* [PATCH v2] x86/boot/64: Clear CR4.PGE to disable global 1:1 mappings
@ 2024-04-10 15:13 Ard Biesheuvel
2024-04-11 13:39 ` Ingo Molnar
2024-04-11 13:43 ` [tip: x86/boot] x86/boot/64: Clear most of CR4 in startup_64(), except PAE, MCE and LA57 tip-bot2 for Ard Biesheuvel
0 siblings, 2 replies; 3+ messages in thread
From: Ard Biesheuvel @ 2024-04-10 15:13 UTC (permalink / raw)
To: linux-kernel; +Cc: x86, Ard Biesheuvel, Conrad Grobler, Kevin Loughlin
From: Ard Biesheuvel <ardb@kernel.org>
The early 64-bit boot code must be entered with a 1:1 mapping of the
bootable image, but it cannot operate without a 1:1 mapping of all the
assets in memory that it accesses, and therefore, it creates such
mappings for all known assets upfront, and additional ones on demand
when a page fault happens on a memory address.

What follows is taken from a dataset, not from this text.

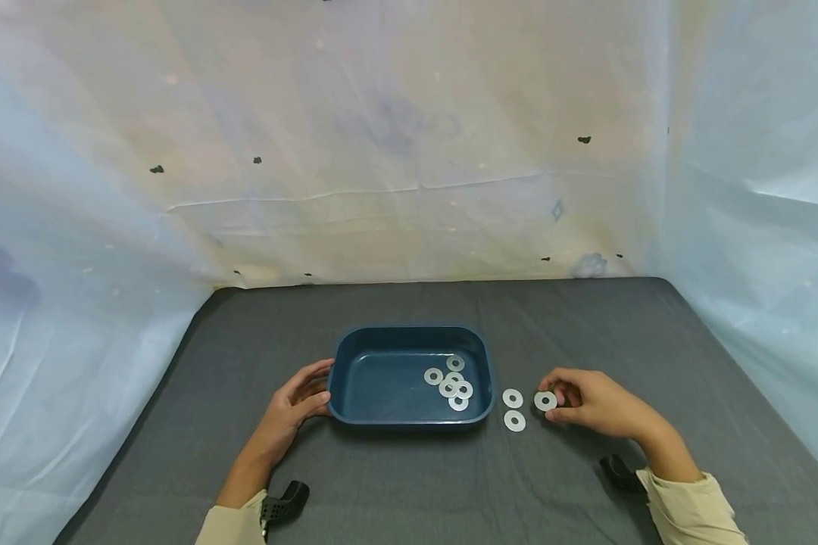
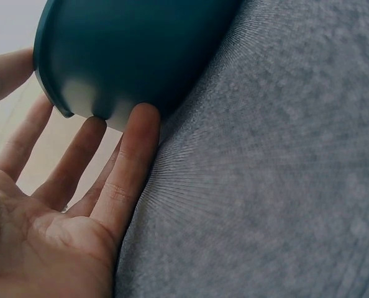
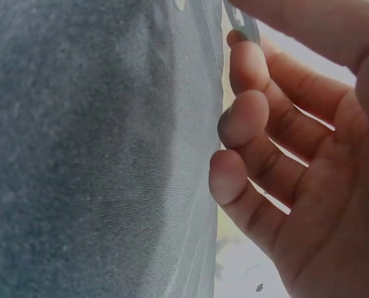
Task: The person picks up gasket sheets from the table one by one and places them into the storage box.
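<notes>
Head view: right hand (image 1: 589,409) is pinching a washer (image 1: 545,401) near the tabletop's (image 1: 654,341) front edge, just beside two loose washers (image 1: 513,409); left hand (image 1: 293,409), fingers straight, is touching the blue tray's (image 1: 344,356) left wall.

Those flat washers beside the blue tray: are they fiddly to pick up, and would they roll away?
Probably fiddly: each washer lies thin and flat on the cloth, so the right hand pinches one by its edge. Lying flat, they likely won't roll. They look stiff.
</notes>
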Tool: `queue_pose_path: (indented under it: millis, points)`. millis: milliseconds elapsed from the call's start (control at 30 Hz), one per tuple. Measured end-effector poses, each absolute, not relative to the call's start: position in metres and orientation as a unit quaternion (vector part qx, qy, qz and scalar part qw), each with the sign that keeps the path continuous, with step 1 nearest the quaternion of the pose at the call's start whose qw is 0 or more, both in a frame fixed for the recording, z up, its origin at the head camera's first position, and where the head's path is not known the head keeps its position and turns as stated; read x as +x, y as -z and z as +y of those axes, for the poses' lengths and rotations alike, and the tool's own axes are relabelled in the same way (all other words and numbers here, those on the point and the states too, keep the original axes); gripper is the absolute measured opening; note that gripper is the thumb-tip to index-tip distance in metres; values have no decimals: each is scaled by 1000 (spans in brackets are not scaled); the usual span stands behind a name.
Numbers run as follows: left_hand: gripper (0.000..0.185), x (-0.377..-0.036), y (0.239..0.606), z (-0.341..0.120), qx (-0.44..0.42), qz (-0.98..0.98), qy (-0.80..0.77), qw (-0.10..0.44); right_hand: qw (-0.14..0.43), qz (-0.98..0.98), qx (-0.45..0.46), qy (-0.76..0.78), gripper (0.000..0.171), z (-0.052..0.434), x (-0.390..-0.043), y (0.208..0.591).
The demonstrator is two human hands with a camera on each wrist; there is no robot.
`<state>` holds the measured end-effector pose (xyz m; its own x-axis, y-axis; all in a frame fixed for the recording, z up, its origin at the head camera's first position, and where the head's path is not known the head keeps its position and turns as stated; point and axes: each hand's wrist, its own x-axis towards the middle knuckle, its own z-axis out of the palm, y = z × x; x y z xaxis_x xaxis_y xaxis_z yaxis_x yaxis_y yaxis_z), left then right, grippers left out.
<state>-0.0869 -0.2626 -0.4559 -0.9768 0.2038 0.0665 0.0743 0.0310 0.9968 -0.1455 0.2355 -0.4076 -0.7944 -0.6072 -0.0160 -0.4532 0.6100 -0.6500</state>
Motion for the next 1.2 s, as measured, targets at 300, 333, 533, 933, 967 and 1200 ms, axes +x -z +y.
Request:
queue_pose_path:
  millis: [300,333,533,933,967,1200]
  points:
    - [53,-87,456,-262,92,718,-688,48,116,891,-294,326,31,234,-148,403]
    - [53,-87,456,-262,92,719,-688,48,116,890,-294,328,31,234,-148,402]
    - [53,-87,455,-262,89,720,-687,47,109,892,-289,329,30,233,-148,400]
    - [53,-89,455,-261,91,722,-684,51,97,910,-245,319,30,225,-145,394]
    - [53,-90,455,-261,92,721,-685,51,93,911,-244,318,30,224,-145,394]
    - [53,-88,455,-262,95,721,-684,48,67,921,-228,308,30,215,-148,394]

These mappings are created with the global bit G set, as the flags used
to create page table descriptors are based on __PAGE_KERNEL_LARGE_EXEC
defined by the core kernel, even though the context where these mappings
are used is very different.
This means that the TLB maintenance carried out by the decompressor is
not sufficient if it is entered with CR4.PGE enabled, which has been
observed to happen with the stage0 bootloader of project Oak. While this
is a dubious practice if no global mappings are being used to begin
with, the decompressor is clearly at fault here for creating global
mappings and not performing the appropriate TLB maintenance.
Since commit
f97b67a773cd84b ("x86/decompressor: Only call the trampoline when changing paging levels")
CR4 is no longer modified by the decompressor if no change in the number
of paging levels is needed. Before that, CR4 would always be set to a
consistent value with PGE cleared.
So let's reinstate a simplified version of the original logic to put CR4
into a known state, and preserve the PAE, MCE and LA57 bits, none of
which can be modified freely at this point (PAE and LA57 cannot be
changed while running in long mode, and MCE cannot be cleared when
running under some hypervisors)
Cc: Conrad Grobler <grobler@google.com>
Cc: Kevin Loughlin <kevinloughlin@google.com>
Fixes: f97b67a773cd84b ("x86/decompressor: Only call the trampoline when ...")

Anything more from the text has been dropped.